> **TASK REQUIREMENTS**
Write out the line that contains "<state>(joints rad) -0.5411" and every line after it through the end of the entries, exactly as given and with no other lines.

[Stored dataset items]
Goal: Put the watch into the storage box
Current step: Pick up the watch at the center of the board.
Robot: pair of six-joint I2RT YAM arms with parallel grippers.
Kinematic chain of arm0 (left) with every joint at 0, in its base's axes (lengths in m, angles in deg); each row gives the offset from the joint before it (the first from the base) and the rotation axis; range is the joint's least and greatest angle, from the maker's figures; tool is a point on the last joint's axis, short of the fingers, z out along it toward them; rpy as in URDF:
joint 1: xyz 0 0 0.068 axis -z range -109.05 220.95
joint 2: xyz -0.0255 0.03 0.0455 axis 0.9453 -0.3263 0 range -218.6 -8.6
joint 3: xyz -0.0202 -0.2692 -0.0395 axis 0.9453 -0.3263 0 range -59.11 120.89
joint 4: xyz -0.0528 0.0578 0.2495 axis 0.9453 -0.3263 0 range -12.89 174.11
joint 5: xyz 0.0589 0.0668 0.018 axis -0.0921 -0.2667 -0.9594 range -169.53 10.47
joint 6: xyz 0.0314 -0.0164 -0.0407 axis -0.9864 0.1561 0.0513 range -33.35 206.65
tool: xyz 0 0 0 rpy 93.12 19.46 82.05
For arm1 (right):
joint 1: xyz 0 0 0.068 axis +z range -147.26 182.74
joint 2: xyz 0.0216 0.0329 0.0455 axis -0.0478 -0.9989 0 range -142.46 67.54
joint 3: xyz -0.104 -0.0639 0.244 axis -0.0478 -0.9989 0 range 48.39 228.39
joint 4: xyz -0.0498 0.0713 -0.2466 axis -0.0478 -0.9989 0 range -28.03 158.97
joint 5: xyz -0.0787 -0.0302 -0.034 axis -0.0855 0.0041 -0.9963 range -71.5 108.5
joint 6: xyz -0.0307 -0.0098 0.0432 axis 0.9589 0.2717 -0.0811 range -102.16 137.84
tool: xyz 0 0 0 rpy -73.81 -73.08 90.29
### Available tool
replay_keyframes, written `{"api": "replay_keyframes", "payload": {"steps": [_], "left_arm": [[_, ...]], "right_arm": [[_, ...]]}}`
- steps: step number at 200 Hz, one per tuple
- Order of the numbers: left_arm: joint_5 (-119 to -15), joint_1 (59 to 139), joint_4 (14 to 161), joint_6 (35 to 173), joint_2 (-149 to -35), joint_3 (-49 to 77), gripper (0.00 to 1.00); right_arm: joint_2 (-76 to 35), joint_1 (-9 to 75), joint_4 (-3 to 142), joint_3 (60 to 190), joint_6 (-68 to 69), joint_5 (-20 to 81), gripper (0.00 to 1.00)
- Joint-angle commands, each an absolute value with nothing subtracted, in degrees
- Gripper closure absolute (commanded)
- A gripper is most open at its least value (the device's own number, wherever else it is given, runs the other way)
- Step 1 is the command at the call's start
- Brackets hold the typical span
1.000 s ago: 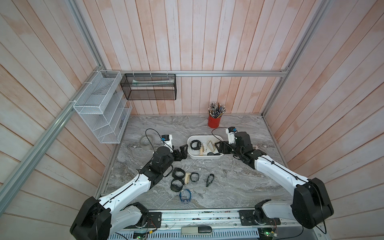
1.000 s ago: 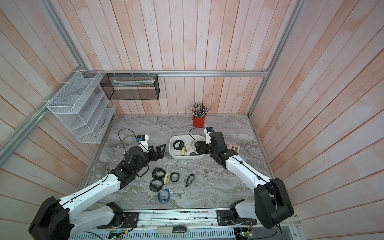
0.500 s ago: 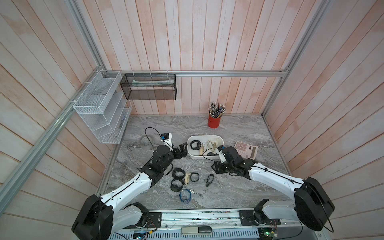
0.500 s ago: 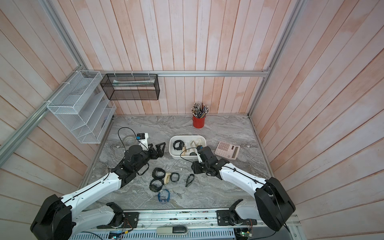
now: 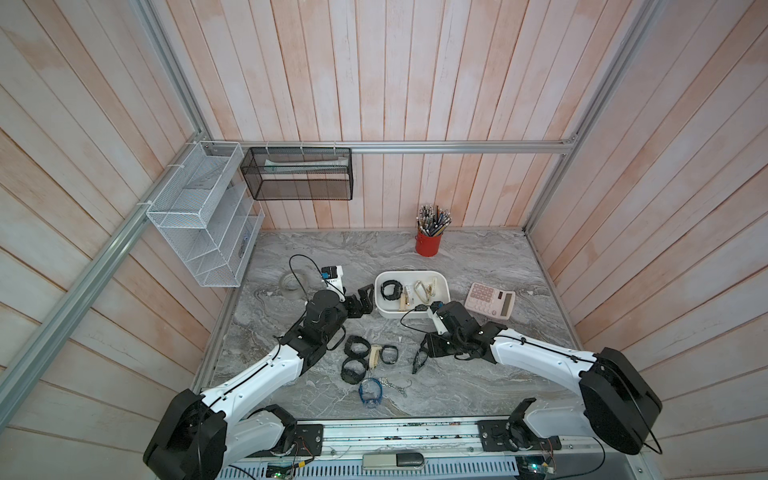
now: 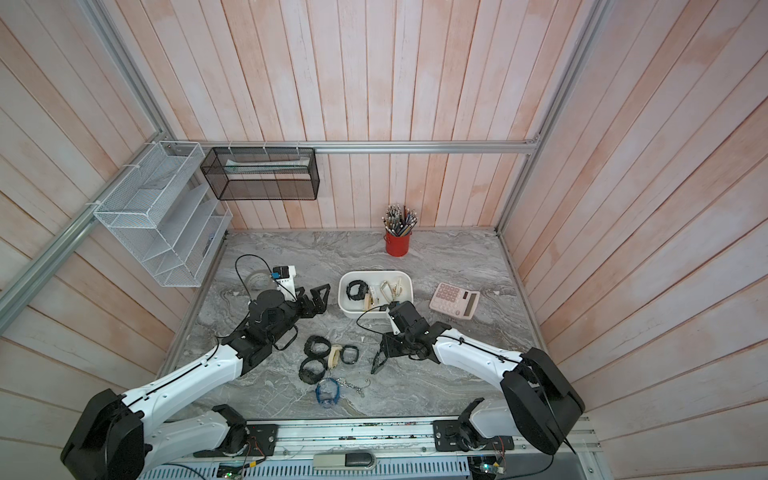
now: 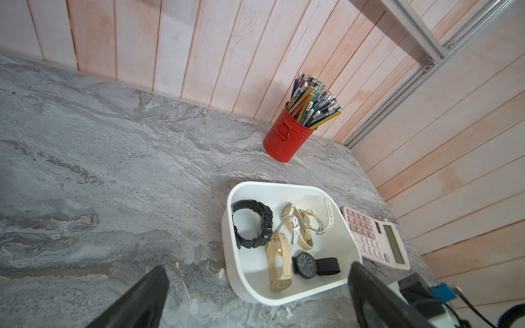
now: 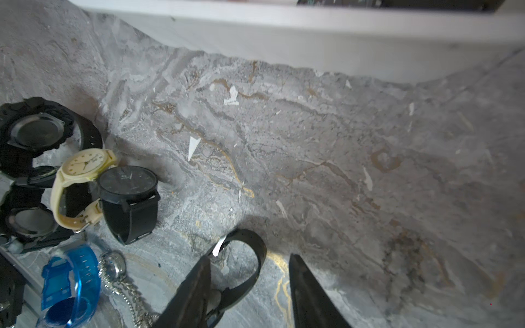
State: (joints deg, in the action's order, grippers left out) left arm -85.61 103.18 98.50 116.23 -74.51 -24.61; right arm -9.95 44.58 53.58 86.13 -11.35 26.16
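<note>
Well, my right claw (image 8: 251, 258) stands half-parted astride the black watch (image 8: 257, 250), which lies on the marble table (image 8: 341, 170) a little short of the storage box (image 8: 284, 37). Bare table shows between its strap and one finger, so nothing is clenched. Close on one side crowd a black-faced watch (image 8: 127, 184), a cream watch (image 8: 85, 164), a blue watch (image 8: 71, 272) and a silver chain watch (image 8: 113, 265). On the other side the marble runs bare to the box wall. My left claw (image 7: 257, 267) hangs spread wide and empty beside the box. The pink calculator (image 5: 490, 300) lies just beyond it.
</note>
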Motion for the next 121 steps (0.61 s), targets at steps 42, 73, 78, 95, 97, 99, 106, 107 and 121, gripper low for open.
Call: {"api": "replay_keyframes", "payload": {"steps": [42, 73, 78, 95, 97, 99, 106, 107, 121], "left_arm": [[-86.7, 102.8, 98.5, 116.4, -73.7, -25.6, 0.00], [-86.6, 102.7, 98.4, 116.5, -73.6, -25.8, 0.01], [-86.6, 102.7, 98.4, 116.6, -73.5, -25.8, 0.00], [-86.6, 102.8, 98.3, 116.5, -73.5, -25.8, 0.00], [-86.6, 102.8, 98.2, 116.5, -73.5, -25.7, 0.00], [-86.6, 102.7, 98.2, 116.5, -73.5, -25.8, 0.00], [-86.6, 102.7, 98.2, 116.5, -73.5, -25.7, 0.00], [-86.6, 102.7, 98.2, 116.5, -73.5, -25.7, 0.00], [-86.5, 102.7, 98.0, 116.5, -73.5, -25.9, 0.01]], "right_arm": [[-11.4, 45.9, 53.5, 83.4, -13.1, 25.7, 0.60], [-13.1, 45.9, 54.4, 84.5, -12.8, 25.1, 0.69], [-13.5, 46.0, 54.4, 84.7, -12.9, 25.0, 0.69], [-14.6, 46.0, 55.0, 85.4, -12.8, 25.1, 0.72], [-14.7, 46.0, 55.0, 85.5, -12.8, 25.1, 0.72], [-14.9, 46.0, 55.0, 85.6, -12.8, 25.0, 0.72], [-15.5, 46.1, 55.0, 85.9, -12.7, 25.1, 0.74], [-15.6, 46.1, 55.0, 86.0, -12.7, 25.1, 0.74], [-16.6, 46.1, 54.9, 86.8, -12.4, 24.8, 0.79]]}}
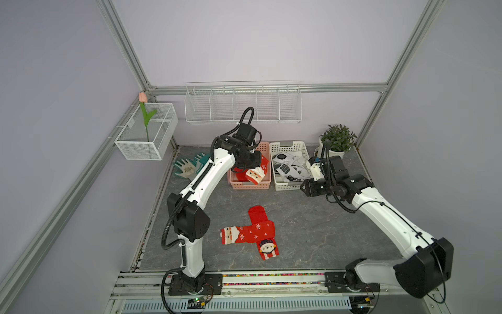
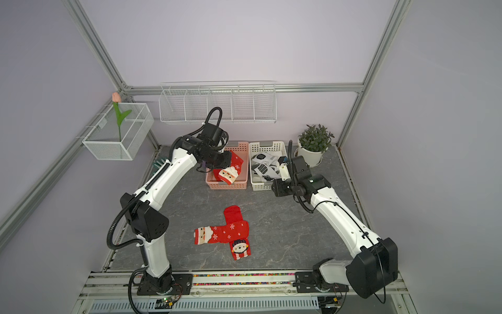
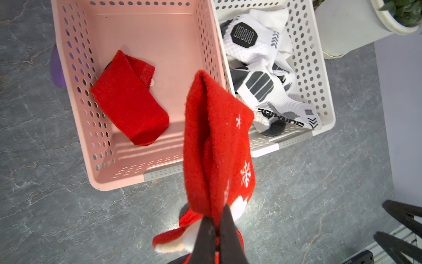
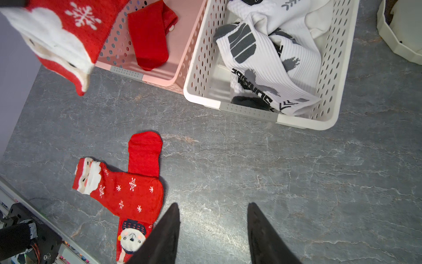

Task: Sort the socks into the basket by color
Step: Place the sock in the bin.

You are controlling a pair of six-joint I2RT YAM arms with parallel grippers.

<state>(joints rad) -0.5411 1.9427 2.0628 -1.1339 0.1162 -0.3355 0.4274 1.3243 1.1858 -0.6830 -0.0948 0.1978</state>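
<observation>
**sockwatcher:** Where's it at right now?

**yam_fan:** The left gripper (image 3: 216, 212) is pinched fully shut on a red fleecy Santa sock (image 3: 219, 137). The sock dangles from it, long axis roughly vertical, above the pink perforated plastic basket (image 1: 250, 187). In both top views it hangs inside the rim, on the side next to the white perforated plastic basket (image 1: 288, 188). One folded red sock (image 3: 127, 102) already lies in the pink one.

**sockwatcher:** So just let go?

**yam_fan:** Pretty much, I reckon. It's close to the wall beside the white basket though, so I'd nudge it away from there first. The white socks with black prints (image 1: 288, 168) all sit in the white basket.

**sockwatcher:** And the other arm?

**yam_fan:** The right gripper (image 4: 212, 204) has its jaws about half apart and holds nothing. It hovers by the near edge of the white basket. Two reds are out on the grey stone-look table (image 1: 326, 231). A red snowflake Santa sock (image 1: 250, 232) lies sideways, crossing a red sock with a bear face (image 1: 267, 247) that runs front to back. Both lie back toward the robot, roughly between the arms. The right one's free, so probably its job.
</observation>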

> **RESPONSE TO THE TASK**
<state>(joints rad) -0.5411 1.9427 2.0628 -1.1339 0.1162 -0.3355 0.4274 1.3243 1.1858 -0.6830 -0.0948 0.1978</state>
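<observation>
**sockwatcher:** Where's it at right now?

**yam_fan:** The left gripper (image 3: 216, 212) is pinched fully shut on a red fleecy Santa sock (image 3: 219, 137). The sock dangles from it, long axis roughly vertical, above the pink perforated plastic basket (image 1: 250, 187). In both top views it hangs inside the rim, on the side next to the white perforated plastic basket (image 1: 288, 188). One folded red sock (image 3: 127, 102) already lies in the pink one.

**sockwatcher:** So just let go?

**yam_fan:** Pretty much, I reckon. It's close to the wall beside the white basket though, so I'd nudge it away from there first. The white socks with black prints (image 1: 288, 168) all sit in the white basket.

**sockwatcher:** And the other arm?

**yam_fan:** The right gripper (image 4: 212, 204) has its jaws about half apart and holds nothing. It hovers by the near edge of the white basket. Two reds are out on the grey stone-look table (image 1: 326, 231). A red snowflake Santa sock (image 1: 250, 232) lies sideways, crossing a red sock with a bear face (image 1: 267, 247) that runs front to back. Both lie back toward the robot, roughly between the arms. The right one's free, so probably its job.
</observation>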

This answer is complete as it stands.